About 55,000 people left San Francisco to find a new home in one year, according to new data from the Census Bureau. This figure makes up 6% of the city's population, though an additional 7.6% of residents have considered relocating as well.

A Texas developer who intended to redevelop San Bernardino's Carousel Mall is not moving forward with its plan due to "economic" reasons. The land on which the 43-acre mall sits remains in the hands of the city, though Renaissance Downtowns USA and ICO Real Estate Group may continue with their principal development role.

As part of the Transformative Climate Communities program, the state has awarded $96.2 million in grants to 10 disadvantaged, unincorporated, and tribal communities to support local projects that reduce greenhouse gas emissions, improve public health, and expand economic opportunities. The 10 projects are expected to reduce emissions by 64,000 metric tons.

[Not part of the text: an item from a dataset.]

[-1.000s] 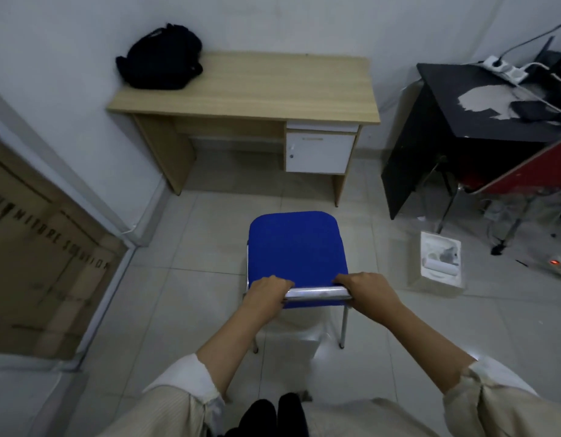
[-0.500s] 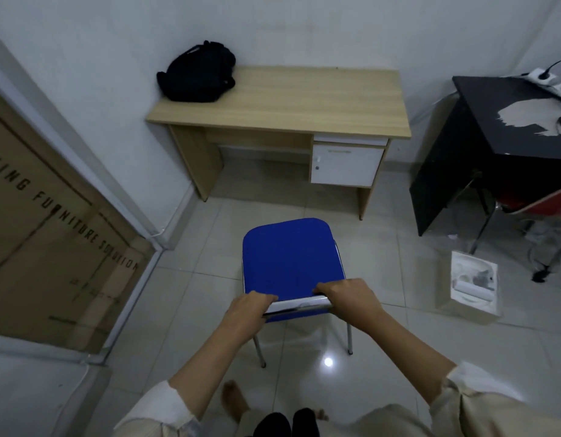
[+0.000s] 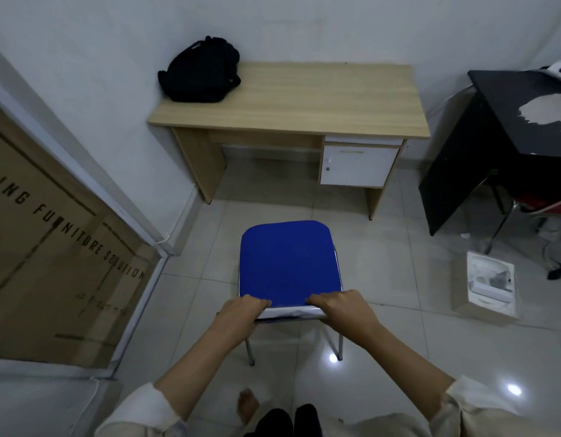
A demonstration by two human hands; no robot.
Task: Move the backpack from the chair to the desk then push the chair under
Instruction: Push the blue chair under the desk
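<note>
The black backpack [image 3: 199,72] already lies on the wooden desk [image 3: 304,99], slumped at its far left corner against the wall, and the rest of the desktop is bare wood. The blue chair [image 3: 288,263] stands on the tiled floor [image 3: 399,342] in front of you, well apart from the desk, with its seat pointing toward the open knee space under the desktop. Your left hand [image 3: 238,316] is clenched over the left end of the chair's metal top rail, fingers curled over the front and knuckles up; your right hand [image 3: 342,310] is wrapped the same way around the right end. Both forearms reach forward and slightly inward, sleeves pushed back near the elbows. The desk's white drawer cabinet [image 3: 358,164] hangs under its right side, closed, so the free space under the desk is the left and middle part, between the left side panel and that cabinet. An open white box [image 3: 490,280] lies on the floor to the right of the chair, near it but not touching, with some pale and dark items inside that are too small to tell apart. Further right stands a black table [image 3: 506,121], with clear tiles between it and the desk. On your left, a large cardboard carton [image 3: 52,247] leans by the wall, leaving a strip of open floor beside the chair.
</note>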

In 2020, California reduced its greenhouse gas emissions by nine percent compared to the previous year, but that year's devastating wildfires eliminated two decades of reductions progress, according to recent findings. On top of a return to heavy car use, wildfires and insufficient reduction efforts are counteracting many of the state's emissions reduction strategies.

The City of Whittier is facing a lawsuit from Whittier Conservancy, a nonprofit opposing the approval of a four-story, 52-unit apartment development. City council members approved changes, including less restrictive parking standards, to allow the project to move forward, which the conservancy alleges have not been properly considered in the environmental review.

The percentage of vacant homes in San Francisco increased by over 50% between 2019 and 2021, according to a report from the Budget and Legislative Analyst's office. The data aligns with suggestions of a mass exodus from the city that began closer toward the beginning of the pandemic.